The Future of Happiness & Rodney McKay
By MoonKlutz
Terrified of reaching the limits of his potential, Rodney McKay took preventative measures to ensure his future.
Spoilers for Siege I-III

"The ambiguous relation of genius to insanity suggests that too much intelligence may have its own handicaps -- excessive sensitivity, for example, leading to proneness to anxiety and depression or, to the extent that rational intelligence is linked to self-centered attitudes ala Aryn Rand, it may result in a species even more unfeeling and cruel than we are now."
Mihaly Cskszentimihaly, The Future of Happiness





    "Rodney, are you listening?"

    "Yes." No. There were no windows in the room. It was small and filled almost completely by a folding table and two cheap chairs. There was a mirror behind him on the wall.

    "People like you, Rodney -- extraordinary people -- need the right environment. Do you know why, Rodney?"
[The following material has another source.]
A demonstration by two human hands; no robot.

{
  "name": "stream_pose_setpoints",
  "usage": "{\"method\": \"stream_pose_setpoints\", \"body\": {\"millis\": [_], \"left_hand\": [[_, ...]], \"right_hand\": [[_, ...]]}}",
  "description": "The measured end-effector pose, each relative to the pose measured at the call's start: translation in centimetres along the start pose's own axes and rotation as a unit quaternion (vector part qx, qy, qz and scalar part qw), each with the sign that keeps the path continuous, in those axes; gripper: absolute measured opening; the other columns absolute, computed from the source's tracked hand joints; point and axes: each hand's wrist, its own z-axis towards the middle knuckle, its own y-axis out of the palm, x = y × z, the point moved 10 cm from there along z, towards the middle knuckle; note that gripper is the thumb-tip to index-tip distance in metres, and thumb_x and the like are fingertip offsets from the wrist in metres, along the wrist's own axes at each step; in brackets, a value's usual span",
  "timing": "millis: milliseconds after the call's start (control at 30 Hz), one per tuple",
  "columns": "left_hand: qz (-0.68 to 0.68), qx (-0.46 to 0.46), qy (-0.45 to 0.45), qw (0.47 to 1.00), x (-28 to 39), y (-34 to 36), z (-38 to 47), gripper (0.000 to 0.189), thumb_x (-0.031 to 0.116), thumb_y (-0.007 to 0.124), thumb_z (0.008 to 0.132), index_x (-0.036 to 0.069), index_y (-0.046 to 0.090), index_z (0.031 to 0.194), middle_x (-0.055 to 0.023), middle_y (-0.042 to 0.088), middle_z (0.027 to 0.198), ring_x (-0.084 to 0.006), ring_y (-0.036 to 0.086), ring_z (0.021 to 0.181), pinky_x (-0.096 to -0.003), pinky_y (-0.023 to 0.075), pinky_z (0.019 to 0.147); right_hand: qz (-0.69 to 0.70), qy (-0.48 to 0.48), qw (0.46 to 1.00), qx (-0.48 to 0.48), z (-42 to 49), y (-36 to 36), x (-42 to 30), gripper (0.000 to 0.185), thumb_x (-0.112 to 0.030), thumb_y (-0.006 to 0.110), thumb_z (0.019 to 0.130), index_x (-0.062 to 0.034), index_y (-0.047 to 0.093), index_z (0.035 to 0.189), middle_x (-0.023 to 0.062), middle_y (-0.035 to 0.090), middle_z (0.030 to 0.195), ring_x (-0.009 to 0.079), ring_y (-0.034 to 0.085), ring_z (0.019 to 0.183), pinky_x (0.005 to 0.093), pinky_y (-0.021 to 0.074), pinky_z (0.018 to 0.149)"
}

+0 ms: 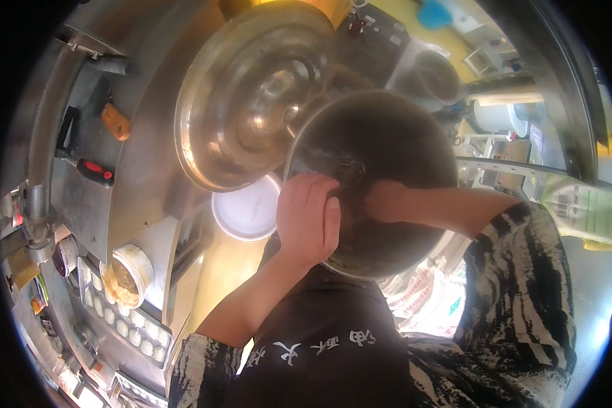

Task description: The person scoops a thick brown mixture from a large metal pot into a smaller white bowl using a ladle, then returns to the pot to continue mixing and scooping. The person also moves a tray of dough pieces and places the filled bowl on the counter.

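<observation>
A large deep metal pot (pixel 387 137) stands right in front of me, its inside dark and hazy. Over its near-left rim lies my left hand (pixel 308 219), fingers bent together as it holds the edge. My right hand (pixel 387 201) reaches down into the pot from the right. Its fingers are blurred in the shadow, so whether they hold anything is hidden. Beyond the pot, to the left, is a large round shiny metal lid or basin (pixel 234 107). Partly under it shows a round white plastic lid (pixel 247 209).
Along the left runs a steel counter (pixel 148 168) with an orange-handled tool (pixel 116 122) and a red-and-black-handled tool (pixel 96 172). A tub of brown paste (pixel 127 275) sits beside a tray of several pale dough pieces (pixel 127 326). Printed sacks (pixel 428 301) lie below the pot at right.
</observation>
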Motion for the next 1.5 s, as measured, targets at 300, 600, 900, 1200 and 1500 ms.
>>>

    She kept using his name, like it would help her remember it, like it would put him off his guard. "No." Yes.

    "So you can reach your full potential. So you can make the most of everything you have to offer."

    Rodney was terrified of reaching his full potential. He didn't want to get anywhere near it, because that implied that there was a limit, an end. Rodney wanted to reach the door, the hall, the next door, the elevator, the outside.

    "We just want to help you reach that potential, Rodney." They wanted to get paid. Rodney didn't need to spend July and August in artificially cool and contemporary office after office so that person after person could tell him that he was smarter than they were. Rodney already knew.

    "I'd like you to read this story to yourself in your head, Rodney."

    They had shifted him from one room, office building and doctor to another, assessing. The tests, Rodney knew, were insufficient. The first day, they insulted him by starting with shapes, colours, counting, the alphabet. He was willing to forgive and pretend to forget because they hadn't met him before.

    On the second day, they worked up to pitiful attempts at pattern recognition, memory tests, reading and listening comprehension.

    On the third day, they asked for more time.






    Dr. Kate Heightmeyer had shifted her definition of doctor-patient confidentiality since working on the Atlantis expedition. On paper, it was important to have a professional on the team to help the resident scientists through if it turned out that their trip to the Pegasus galaxy had been one-way. In practice, it was important that Elizabeth know if any person in Atlantis was a danger to his or her self from the mass of psychological effects a galaxy-wide war had on a person.

    "And?" Elizabeth always set aside her papers and closed her laptop when Kate came to visit. She suspected it was partly the habitual manners of a diplomat and partly natural; the kind of thing that made Dr. Weir ideal.

    "This kind of work takes time. He's brilliant and surrounded by the challenging material that he's probably always needed."

    "But...?"

    "....but he has a lot to work through. Even if this had remained a scientific expedition..."

    Dr. Weir sighed and smoothed two fingers down the top of her nose, between her eyebrows, pressing away the lines that formed there when she worried too much. "But it's not just a scientific expedition anymore, and we need him in the field."

    "Interacting with people, aliens, dealing with social issues that he doesn't know how to react to."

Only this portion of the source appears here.